Solved: Trimming the top and bottom 1% of data in PROC SQL

mahler_ji · Posted 01-24-2014 10:52 AM

Hello,

Thank you all so much for your help lately, forum members. I really appreciate it.

I have a large set of data that is sorted by a variable, and I would like to exclude the top 1% and bottom 1% of the data based on this ranking.

proc sql;

create table rank as

select var

order by var;

quit;

What do I need in there to get rid of the top 1% and bottom 1% of that ordering?

Thanks!

bill0101 · Posted 01-25-2014 01:29 PM

I recommend proc rank for the following 3 reasons:

1. deals with ties appropriately

2. does not require a preceding proc sort

3. very easy to maintain or incorporate with other filter criteria

The essence is that proc rank allows you to gain full control over your filter process without modifying the original dataset. Also consider the following situation:

* If your advisor or referee asks you to WINSORIZE your data instead of deleting them, you will have no choice but using proc rank.

* If you have filter criteria other than percentiles(and I believe this is the usual case), you can easily output a relatively small rank-only dataset to incorporate with them.

* If you have many variables that require filtering, you can rank them all at once. Repeating proc sort and data deletion many times will be extremely time-wasting and always leads to unwanted information loss.

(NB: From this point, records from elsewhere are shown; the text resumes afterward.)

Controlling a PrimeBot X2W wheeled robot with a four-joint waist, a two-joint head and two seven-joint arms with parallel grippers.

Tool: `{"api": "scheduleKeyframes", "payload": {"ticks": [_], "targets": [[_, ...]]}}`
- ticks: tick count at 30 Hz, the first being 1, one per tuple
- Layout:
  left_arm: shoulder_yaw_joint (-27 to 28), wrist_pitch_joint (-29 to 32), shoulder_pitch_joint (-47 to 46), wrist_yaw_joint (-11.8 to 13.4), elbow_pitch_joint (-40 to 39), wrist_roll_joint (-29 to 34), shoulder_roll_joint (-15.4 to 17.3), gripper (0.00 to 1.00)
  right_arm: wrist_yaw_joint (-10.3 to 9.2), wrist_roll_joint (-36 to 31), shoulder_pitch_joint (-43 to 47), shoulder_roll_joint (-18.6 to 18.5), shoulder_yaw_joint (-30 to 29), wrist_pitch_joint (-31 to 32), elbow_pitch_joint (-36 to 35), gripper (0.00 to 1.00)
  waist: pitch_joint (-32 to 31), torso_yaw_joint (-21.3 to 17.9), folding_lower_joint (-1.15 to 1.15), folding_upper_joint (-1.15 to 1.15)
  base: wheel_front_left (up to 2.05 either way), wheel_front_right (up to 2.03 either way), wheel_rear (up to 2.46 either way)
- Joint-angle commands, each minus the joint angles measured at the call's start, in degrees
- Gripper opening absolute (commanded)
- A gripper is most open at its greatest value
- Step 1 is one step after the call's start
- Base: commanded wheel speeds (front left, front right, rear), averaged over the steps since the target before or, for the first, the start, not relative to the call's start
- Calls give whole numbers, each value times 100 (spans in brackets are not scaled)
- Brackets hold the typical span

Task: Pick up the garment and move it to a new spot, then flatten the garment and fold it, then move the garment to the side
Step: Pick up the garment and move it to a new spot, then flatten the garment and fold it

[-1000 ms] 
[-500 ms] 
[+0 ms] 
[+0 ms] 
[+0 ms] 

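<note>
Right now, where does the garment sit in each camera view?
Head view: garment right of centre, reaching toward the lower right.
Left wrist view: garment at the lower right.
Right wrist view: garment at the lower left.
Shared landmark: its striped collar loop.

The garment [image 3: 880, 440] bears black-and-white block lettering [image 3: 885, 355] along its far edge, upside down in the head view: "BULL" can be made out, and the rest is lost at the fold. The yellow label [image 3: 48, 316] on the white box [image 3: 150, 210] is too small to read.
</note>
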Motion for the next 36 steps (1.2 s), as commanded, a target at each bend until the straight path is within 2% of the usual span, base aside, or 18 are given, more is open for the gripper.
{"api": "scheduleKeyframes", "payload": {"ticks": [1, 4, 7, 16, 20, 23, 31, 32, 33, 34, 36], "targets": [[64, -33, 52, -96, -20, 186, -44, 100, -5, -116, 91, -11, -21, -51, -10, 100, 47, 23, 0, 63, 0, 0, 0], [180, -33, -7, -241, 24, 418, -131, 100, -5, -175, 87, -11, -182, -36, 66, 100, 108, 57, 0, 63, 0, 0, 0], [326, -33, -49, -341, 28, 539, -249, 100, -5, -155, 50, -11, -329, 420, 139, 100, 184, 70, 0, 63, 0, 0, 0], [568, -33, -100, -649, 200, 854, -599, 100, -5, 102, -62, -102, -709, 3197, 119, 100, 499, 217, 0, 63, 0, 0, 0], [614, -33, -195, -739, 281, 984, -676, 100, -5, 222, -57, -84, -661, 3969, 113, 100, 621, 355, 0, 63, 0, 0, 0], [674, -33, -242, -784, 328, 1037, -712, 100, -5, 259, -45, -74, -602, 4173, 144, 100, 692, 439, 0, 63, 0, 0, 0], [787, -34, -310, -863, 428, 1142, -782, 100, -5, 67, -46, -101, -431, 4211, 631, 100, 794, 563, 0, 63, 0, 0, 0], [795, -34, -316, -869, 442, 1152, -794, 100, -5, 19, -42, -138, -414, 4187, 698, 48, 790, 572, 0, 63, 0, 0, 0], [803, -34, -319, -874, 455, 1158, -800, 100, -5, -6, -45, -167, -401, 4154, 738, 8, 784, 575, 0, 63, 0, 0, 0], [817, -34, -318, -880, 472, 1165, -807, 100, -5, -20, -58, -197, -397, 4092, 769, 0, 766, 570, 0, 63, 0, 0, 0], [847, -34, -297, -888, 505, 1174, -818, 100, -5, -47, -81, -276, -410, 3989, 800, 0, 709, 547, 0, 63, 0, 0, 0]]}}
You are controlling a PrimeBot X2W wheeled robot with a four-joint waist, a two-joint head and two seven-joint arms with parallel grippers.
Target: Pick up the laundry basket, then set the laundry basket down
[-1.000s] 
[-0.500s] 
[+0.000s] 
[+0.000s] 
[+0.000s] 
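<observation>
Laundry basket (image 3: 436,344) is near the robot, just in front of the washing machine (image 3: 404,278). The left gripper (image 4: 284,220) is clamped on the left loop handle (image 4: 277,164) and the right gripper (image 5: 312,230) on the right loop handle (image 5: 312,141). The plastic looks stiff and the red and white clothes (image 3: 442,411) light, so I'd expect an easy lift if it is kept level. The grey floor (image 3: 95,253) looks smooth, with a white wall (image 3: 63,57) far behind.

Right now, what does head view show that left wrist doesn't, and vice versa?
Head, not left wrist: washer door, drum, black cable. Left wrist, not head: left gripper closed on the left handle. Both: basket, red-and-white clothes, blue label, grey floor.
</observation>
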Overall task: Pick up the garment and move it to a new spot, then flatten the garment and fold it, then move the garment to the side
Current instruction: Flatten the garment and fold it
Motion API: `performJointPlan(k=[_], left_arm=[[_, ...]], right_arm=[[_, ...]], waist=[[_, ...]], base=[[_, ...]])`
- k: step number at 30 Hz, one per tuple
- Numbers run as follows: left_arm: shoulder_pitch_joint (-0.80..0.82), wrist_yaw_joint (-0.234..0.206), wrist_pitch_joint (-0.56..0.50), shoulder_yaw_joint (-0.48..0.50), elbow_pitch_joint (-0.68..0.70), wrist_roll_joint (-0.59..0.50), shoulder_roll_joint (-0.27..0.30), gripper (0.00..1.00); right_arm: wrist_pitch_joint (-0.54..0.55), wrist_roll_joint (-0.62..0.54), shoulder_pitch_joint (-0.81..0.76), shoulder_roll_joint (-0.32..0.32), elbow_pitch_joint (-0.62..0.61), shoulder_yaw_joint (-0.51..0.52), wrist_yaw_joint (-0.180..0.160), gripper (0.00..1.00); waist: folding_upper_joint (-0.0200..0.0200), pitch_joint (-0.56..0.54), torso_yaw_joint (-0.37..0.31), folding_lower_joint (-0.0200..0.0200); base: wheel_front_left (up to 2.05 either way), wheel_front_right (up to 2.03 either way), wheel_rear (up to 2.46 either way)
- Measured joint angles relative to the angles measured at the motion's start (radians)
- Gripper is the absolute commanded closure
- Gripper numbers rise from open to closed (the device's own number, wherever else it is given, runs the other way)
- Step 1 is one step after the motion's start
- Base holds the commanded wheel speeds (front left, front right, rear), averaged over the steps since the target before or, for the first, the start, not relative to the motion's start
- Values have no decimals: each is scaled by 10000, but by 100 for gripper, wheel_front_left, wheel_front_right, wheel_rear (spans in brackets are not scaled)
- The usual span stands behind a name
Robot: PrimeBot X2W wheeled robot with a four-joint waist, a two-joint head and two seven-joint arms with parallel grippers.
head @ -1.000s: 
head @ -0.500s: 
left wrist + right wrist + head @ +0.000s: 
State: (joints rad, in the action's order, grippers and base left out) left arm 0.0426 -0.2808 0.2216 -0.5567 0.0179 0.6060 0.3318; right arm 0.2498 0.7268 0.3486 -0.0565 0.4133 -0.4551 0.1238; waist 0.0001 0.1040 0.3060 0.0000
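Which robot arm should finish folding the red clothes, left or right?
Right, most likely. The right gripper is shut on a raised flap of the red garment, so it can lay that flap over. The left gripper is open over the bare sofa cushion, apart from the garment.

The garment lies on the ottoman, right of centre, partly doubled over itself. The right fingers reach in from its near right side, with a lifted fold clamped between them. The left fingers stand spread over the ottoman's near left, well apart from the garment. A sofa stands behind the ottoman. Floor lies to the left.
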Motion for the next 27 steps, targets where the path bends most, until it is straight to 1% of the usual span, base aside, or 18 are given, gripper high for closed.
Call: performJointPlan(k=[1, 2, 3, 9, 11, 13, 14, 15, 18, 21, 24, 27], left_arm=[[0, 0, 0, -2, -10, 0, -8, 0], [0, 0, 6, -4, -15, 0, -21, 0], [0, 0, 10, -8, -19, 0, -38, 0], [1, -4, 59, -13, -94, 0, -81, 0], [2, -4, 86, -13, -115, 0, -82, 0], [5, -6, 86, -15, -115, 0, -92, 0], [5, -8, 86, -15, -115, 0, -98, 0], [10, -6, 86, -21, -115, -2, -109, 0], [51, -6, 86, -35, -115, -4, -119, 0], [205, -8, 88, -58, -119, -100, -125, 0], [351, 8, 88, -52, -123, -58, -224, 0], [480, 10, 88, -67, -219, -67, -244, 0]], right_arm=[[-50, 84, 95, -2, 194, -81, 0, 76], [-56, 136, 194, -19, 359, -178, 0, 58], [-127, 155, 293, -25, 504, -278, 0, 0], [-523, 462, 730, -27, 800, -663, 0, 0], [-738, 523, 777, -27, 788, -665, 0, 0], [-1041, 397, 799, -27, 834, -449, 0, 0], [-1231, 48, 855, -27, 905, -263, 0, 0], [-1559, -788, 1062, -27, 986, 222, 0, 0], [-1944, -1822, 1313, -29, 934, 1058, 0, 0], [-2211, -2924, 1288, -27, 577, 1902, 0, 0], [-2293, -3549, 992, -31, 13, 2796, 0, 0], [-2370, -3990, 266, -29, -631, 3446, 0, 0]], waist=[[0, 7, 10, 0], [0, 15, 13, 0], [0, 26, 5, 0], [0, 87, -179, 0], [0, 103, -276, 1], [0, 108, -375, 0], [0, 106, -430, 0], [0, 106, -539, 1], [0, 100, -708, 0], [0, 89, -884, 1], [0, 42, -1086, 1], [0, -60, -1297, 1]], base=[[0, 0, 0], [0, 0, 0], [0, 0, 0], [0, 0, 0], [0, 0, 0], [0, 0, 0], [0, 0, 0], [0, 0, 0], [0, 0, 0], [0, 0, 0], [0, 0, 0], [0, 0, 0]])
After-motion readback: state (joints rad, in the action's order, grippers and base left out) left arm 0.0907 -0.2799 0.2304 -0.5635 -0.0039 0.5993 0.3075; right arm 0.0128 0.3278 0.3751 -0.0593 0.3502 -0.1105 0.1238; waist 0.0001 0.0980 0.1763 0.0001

As I've mentioned earlier, trimming by Nobs (either by dataset option or macro) serves well for one single purpose. However, it is really not a good choice regarding possible future work. I am also dealing with a ~10M obs CRSP dataset, writing a now 1800-lined code and I do not like leaving any known pain in my own ass. Hope my personal experience helps.

Bill

View solution in original post

LinusH · Posted 01-24-2014 11:20 AM

You can create a step that figures out the no of observations, which will let you know how many rows 1% are. Hint, you may use the ATTRN function.

Then use FIRSTOBS= and OBS= data step options to filter your data.

Data never sleeps

ScottBass · Posted 01-24-2014 05:59 PM

I agree with Linus. If by "top and bottom 1%" you mean by data volume rather than data distribution, then just derive the first and last obs for that percentage. I'd think this would perform much faster than PROC RANK for large datasets.

Something like this (code untested, so just use it as a guide):

data _null_;

if 0 then set sashelp.zipcode nobs=nobs;

call symputx("first",int(1/nobs));

call symputx("last",int( (1/nobs) * 99));

run;

data trimmed;

set sashelp.zipcode firstobs=&first obs=&last;

run;

If you're pedantic, use round() instead of int().

Please post your question as a self-contained data step in the form of "have" (source) and "want" (desired results).
I won't contribute to your post if I can't cut-and-paste your syntactically correct code into SAS.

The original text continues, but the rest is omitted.